» Task description: All lines of the listing below must be reproduced character for character.

Top of Dataset section

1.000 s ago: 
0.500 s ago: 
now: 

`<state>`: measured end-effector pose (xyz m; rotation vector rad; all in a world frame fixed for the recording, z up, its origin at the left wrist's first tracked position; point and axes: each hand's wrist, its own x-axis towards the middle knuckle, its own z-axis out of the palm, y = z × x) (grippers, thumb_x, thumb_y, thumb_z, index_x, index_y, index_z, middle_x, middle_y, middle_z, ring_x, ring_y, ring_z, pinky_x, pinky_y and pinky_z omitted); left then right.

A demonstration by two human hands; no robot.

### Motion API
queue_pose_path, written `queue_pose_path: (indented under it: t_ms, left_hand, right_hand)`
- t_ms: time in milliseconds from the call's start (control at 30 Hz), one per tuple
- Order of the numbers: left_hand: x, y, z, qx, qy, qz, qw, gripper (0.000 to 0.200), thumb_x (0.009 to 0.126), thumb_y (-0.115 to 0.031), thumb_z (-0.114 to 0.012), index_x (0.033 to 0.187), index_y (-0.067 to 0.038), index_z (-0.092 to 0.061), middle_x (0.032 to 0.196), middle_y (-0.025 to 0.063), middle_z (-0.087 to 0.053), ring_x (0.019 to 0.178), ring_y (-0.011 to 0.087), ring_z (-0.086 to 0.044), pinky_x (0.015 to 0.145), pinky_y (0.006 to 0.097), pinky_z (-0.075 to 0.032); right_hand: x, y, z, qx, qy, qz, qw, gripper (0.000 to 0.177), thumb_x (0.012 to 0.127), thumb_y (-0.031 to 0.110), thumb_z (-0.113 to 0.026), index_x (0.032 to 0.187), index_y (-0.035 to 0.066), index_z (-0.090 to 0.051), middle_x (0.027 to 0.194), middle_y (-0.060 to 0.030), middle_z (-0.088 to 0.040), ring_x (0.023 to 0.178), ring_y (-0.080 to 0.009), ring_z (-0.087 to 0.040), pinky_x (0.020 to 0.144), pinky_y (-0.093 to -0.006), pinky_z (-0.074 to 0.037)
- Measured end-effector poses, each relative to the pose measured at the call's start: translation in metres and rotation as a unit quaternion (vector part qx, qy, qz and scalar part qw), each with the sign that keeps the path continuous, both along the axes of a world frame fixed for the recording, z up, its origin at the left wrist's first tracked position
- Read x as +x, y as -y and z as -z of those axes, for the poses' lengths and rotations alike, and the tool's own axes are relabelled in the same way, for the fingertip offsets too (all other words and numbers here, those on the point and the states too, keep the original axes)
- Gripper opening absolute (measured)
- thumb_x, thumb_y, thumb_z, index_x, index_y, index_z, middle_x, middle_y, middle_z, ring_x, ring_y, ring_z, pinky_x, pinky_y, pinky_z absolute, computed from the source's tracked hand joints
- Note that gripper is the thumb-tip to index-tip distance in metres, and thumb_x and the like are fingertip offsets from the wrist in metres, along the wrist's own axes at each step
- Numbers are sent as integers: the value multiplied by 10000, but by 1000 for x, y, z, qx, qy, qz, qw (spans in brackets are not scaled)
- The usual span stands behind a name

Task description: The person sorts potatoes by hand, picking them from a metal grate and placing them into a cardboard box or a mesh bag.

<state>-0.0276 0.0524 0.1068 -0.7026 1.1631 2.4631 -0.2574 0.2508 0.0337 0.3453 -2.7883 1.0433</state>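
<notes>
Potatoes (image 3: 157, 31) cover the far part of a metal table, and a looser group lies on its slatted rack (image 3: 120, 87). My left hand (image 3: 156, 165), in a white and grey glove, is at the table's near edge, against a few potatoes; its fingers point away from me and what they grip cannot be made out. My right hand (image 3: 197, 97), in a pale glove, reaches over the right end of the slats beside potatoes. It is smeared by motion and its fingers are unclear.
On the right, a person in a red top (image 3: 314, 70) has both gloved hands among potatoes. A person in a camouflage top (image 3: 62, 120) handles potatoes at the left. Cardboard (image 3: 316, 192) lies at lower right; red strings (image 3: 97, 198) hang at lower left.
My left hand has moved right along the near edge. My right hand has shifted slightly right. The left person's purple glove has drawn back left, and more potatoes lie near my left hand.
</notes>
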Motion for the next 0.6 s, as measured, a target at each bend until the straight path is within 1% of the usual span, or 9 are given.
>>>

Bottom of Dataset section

» Result for this exercise:
1.000 s ago: 
0.500 s ago: 
now: 

`<state>`: measured end-effector pose (xyz m; rotation vector rad; all in a world frame fixed for the recording, z up, its origin at the left wrist's first tracked position; point and axes: each hand's wrist, its own x-axis towards the middle knuckle, its own z-axis out of the palm, y = z × x) (grippers, thumb_x, thumb_y, thumb_z, index_x, index_y, index_z, middle_x, middle_y, middle_z, ring_x, ring_y, ring_z, pinky_x, pinky_y and pinky_z omitted); left then right.

A demonstration by two human hands; no robot.

### Motion API
queue_pose_path, written `queue_pose_path: (indented under it: t_ms, left_hand, right_hand)`
- t_ms: time in milliseconds from the call's start (control at 30 Hz), one per tuple
- Order of the numbers: left_hand: x, y, z, qx, qy, qz, qw, gripper (0.000 to 0.200), thumb_x (0.009 to 0.126), thumb_y (-0.115 to 0.031), thumb_z (-0.114 to 0.012), index_x (0.033 to 0.187), index_y (-0.067 to 0.038), index_z (-0.092 to 0.061), middle_x (0.032 to 0.196), middle_y (-0.025 to 0.063), middle_z (-0.087 to 0.053), ring_x (0.019 to 0.178), ring_y (-0.011 to 0.087), ring_z (-0.086 to 0.044), pinky_x (0.015 to 0.145), pinky_y (0.006 to 0.097), pinky_z (-0.075 to 0.032); right_hand: x, y, z, qx, qy, qz, qw, gripper (0.000 to 0.177), thumb_x (0.012 to 0.127), thumb_y (-0.031 to 0.110), thumb_z (-0.113 to 0.026), index_x (0.032 to 0.187), index_y (-0.035 to 0.066), index_z (-0.090 to 0.051), middle_x (0.027 to 0.194), middle_y (-0.060 to 0.030), middle_z (-0.088 to 0.040), ring_x (0.023 to 0.178), ring_y (-0.080 to 0.009), ring_z (-0.087 to 0.040), pinky_x (0.020 to 0.144), pinky_y (-0.093 to -0.006), pinky_z (-0.074 to 0.037)
- Measured end-effector poses, each relative to the pose measured at the call's start: translation in metres and rotation as a unit quaternion (vector part qx, qy, qz and scalar part qw), each with the sign that keeps the path continuous, both along the axes of a world frame fixed for the recording, z up, its origin at the left wrist's first tracked position
- Read x as +x, y as -y and z as -z of those axes, for the poses' lengths and rotations alike, and the tool's own axes are relabelled in the same way, for the fingertip offsets too (all other words and numbers here, those on the point and the states too, keep the original axes)
- Gripper opening absolute (measured)
- thumb_x, thumb_y, thumb_z, index_x, index_y, index_z, middle_x, middle_y, middle_z, ring_x, ring_y, ring_z, pinky_x, pinky_y, pinky_z absolute, computed from the source's tracked hand joints
- Note that gripper is the thumb-tip to index-tip distance in metres, and thumb_x and the like are fingertip offsets from the wrist in metres, along the wrist's own axes at each step
- Numbers are sent as integers: the value multiplied by 10000, but by 1000 for x, y, z, qx, qy, qz, qw (spans in brackets are not scaled)
- The usual span stands behind a name

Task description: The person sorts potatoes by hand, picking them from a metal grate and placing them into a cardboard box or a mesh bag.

<state>-0.0276 0.0524 0.1068 -0.7026 1.1631 2.4631 -0.2574 0.2508 0.0337 0.3453 -2.7883 1.0433</state>
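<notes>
Potatoes (image 3: 157, 31) cover the far part of a metal table, and a looser group lies on its slatted rack (image 3: 120, 87). My left hand (image 3: 156, 165), in a white and grey glove, is at the table's near edge, against a few potatoes; its fingers point away from me and what they grip cannot be made out. My right hand (image 3: 197, 97), in a pale glove, reaches over the right end of the slats beside potatoes. It is smeared by motion and its fingers are unclear.
On the right, a person in a red top (image 3: 314, 70) has both gloved hands among potatoes. A person in a camouflage top (image 3: 62, 120) handles potatoes at the left. Cardboard (image 3: 316, 192) lies at lower right; red strings (image 3: 97, 198) hang at lower left.
My left hand has moved right along the near edge. My right hand has shifted slightly right. The left person's purple glove has drawn back left, and more potatoes lie near my left hand.
</notes>
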Motion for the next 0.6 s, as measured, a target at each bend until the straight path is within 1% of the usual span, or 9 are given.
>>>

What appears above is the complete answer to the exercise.